In Zukunft kümmert sich Crutchlow bei Yamaha als Testfahrer um die Entwicklung. Gaststarts sind nicht ausgeschlossen.

Doch das hektische Leben eines Stammfahrers liegt hinter dem dreimaligen MotoGP-Laufsieger. Ex-Teamkollege und Freund Jack Miller ist überzeugt, dass Crutchlow das neue Kapitel in seinem Leben genießen wird.

In den vergangenen Jahren verbrachten Crutchlow und Miller viel Zeit im Fahrerlager. Wird Miller seinen langjährigen Freund im Fahrerlager vermissen? „Mir wird überhaupt nichts fehlen. Ich freue mich, dass er weg ist“, scherzt der Australier.

Spaß beiseite. „Es ist immer schade, wenn sich die älteren Fahrer verabschieden. Er wird sich aber sicher weiterhin hier blicken lassen“, bemerkt Miller. „Er wird nicht Zuhause rumhängen und hat stattdessen ein paar Dinge geplant. Ich bin gespannt, was er mit dem nächsten Kapitel in seinem Leben anstellt.“

„Für ihn wird es eine coole Zeit, denke ich. Doch es hängt immer davon ab, wie man es angeht. Er jedoch hat die richtige Einstellung und die richtige Herangehensweise, um den nächsten Schritt in seinem Leben zu gehen“, vermutet Miller.

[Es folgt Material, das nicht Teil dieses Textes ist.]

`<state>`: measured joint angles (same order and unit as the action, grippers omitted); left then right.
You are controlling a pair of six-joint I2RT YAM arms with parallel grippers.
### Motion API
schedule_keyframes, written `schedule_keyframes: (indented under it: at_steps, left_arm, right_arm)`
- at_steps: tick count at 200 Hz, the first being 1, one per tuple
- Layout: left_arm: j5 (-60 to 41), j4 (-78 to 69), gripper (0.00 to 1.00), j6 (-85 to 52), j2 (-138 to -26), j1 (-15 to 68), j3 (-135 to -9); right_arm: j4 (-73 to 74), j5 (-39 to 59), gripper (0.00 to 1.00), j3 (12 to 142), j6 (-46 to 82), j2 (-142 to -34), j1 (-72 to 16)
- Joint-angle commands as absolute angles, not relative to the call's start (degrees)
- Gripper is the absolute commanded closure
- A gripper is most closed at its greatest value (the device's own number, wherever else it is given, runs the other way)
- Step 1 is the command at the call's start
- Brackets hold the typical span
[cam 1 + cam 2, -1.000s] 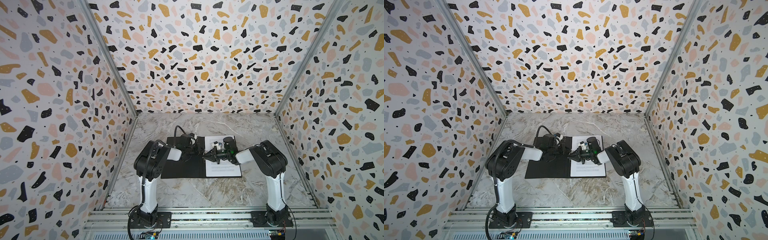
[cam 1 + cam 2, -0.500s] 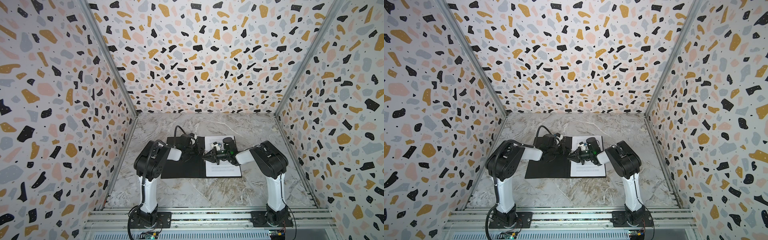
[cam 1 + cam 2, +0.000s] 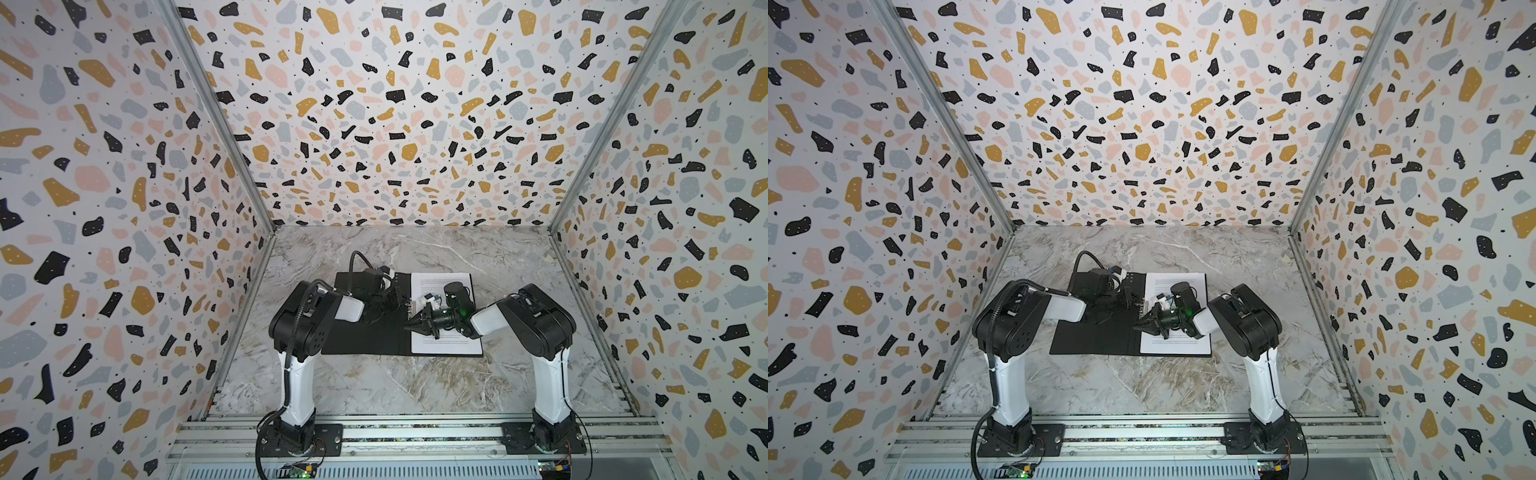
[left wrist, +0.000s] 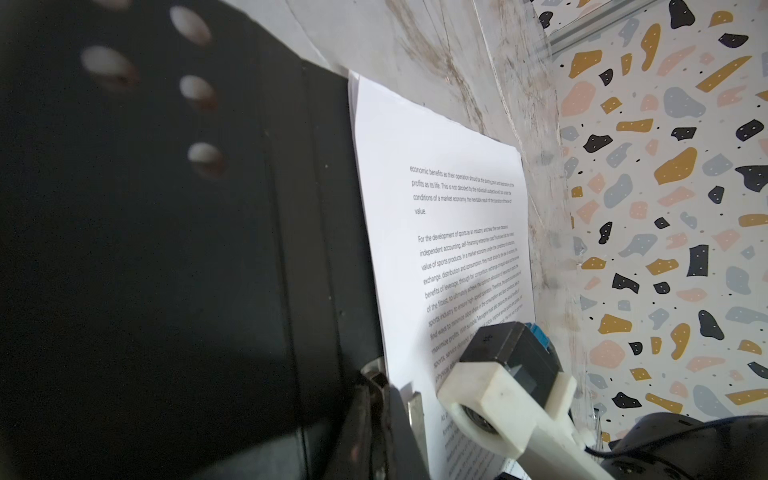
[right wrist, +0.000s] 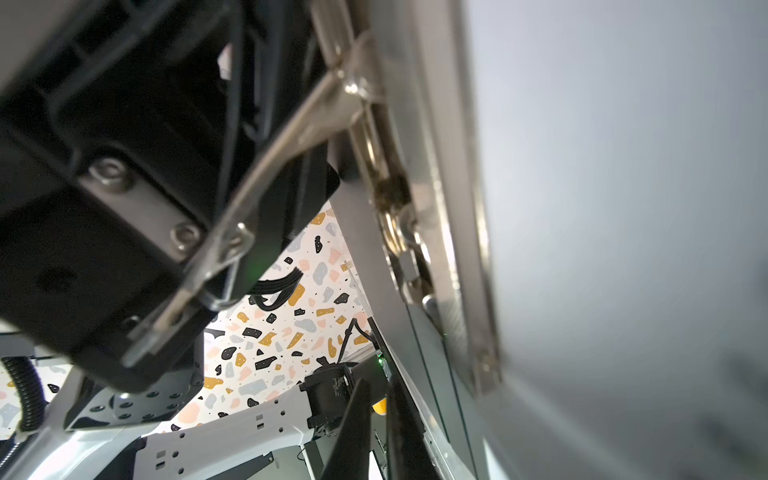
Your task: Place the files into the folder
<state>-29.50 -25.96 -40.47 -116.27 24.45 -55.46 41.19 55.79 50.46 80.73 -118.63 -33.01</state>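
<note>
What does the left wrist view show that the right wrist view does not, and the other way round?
Only the left wrist view: readable printed lines on the top sheet, and the marble table. Only the right wrist view: the left arm and a long metal bar of the spine clip. Both: the folder's black inside, that sheet (blurred from the right wrist) and the patterned wall.

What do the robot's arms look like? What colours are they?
Each is made of chunky black joints and smooth white tubes. The left arm has a ribbed black hose running along it. The right arm has a tiny green light. The right gripper is black.
</note>
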Motion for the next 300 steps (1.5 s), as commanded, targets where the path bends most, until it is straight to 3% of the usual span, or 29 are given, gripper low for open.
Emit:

„Es gibt viele Fahrer, die dann in ein Loch fallen, wenn sie an diesen Punkt in ihrem Leben und ihrer Karriere kommen. Sie wissen dann nicht, was sie anstellen sollen. Bei Cal ist es anders“, ist Miller überzeugt und erwartet, dass sich Crutchlow vor allem mit seiner Familie beschäftigen wird.

„Er hat einen Plan und weiß, was zu tun ist. Er genießt es, Zuhause Zeit mit seiner Frau und Tochter zu verbringen. Man kann ihm nichts vorwerfen. Er ist 35 Jahre alt und hatte eine beeindruckende Karriere. Viele Leute zweifelten. Ich bin gespannt, was er im neuen Jahr macht. Ich hoffe, dass ich ihn bei ein paar Rennen sehe“, so Miller.